Sept. 28-Oct. 2: Humanities Symposium “A More Perfect Union: Dialogue and Democracy”
Conversation is essential to community and citizenship, and dialogue is essential to democracy. How can we return to conversation and dialogue as the crucial foundation for the responsible actions of citizenship? Belmont’s 19th annual Humanities Symposium, sponsored by the School of Humanities in the College of Liberal Arts & Social Sciences, will consider how conversation impacts voting enfranchisement, racial reconciliation and healing political divisions through engaging these topics from a multidisciplinary perspective.
Sept. 30: Lee C. Camp on “Politics and Christianity”

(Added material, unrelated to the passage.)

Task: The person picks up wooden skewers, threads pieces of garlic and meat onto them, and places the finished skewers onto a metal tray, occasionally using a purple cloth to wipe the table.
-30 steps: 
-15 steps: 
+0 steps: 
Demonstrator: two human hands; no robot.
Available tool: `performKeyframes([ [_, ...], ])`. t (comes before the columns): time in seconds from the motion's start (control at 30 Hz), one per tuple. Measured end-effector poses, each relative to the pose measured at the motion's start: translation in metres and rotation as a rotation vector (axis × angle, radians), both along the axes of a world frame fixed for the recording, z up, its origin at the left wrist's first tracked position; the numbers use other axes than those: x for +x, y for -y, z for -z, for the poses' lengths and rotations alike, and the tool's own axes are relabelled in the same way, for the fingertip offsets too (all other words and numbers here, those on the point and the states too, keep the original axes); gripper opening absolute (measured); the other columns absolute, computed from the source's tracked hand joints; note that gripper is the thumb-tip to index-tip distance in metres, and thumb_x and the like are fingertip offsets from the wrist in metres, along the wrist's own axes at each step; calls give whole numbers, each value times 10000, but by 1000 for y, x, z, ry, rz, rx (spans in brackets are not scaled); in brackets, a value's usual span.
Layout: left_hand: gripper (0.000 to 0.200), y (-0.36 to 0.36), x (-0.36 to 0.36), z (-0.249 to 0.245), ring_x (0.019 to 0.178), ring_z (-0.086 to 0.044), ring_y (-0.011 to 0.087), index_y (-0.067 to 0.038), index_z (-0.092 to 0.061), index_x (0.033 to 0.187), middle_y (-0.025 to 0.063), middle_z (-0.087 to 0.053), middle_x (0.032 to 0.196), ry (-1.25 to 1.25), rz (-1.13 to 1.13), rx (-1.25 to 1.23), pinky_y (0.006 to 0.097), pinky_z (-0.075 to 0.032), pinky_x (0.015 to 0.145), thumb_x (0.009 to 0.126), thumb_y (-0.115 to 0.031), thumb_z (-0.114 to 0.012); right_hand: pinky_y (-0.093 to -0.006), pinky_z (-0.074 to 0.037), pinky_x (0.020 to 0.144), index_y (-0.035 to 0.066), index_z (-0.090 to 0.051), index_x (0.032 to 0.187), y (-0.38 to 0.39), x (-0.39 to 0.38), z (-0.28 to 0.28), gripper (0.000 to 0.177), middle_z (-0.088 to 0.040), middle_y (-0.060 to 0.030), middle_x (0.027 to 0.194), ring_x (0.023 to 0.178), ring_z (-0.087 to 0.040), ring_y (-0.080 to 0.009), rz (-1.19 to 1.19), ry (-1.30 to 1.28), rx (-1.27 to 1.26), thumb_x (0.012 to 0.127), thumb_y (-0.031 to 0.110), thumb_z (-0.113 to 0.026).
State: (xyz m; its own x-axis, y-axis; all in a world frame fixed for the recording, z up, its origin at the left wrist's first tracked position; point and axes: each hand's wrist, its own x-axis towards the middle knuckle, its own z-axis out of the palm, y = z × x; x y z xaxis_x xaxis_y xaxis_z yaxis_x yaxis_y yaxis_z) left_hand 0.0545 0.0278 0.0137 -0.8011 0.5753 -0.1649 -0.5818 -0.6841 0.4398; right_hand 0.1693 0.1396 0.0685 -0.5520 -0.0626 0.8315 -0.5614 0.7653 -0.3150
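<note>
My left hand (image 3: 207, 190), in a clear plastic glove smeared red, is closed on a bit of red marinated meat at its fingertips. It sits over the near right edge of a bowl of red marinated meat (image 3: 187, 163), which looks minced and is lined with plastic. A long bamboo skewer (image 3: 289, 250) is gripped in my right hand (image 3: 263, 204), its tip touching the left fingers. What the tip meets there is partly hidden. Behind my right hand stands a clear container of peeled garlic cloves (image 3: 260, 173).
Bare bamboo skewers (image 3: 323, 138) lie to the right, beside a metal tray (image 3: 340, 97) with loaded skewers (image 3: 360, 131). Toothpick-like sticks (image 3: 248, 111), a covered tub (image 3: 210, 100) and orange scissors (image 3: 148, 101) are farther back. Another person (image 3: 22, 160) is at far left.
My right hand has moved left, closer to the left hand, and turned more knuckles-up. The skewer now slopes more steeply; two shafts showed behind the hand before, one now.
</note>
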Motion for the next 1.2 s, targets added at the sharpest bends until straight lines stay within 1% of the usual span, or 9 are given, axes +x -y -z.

Lee C. Camp’s Scandalous Witness: A Little Political Manifesto for Christians makes the case that a renewed Christian politics is more essential than ever, one that is “neither left nor right nor religious,” but a prophetic way of life modeled after Jesus of Nazareth. Christian identity is in moral and political crisis, scandalized by the many ways in which it has been co-opted and misrepresented.
Oct. 21: Habitat for Humanity: A Home for Everyone
Jonathan Reckford has served as the CEO of Habitat for Humanity International since 2005, leading global nonprofit’s growth from serving 125,000 individuals a year to helping more than 7 million people last year alone. Reckford, who was deeply influenced by his parents who were active in the Civil Rights movement and by his grandmother U.S. Congresswoman Millicent Fenwick, seeks to follow in their footsteps by leading Habitat’s efforts to help create a world where everyone has a decent place to live.
Oct. 27: Integrity in Journalism During an Election Year
Belmont’s Kennedy Center for Business Ethics welcomes NPR National President and CEO John Lansing for a conversation about integrity in journalism.
Beyond individual programs, the presidential debate will also be embedded as a topic of conversation in many Belmont classrooms this fall. In fact, three new courses were specifically designed by faculty as a result of the University’s position as a site host:
Public Relations in Action: Students will consider the debate through PR’s four-step process of research, planning, implementation and evaluation including some study of media messages mentioning Belmont University in connection with the final presidential debate of the 2020 election cycle.
Media, Democracy and the Public Sphere: Through the lenses of history and media, students will understand the intersectional roles of the press, U.S. democracy, civic life and the public sphere.
The Watergate Scandal and All the President’s Men: Journalism and entertainment media as a vehicle for justice will be studied in the context of the Woodward and Bernstein articles for The Washington Post, their Pulitzer Prize-winning book All the President’s Men, and the film by the same name.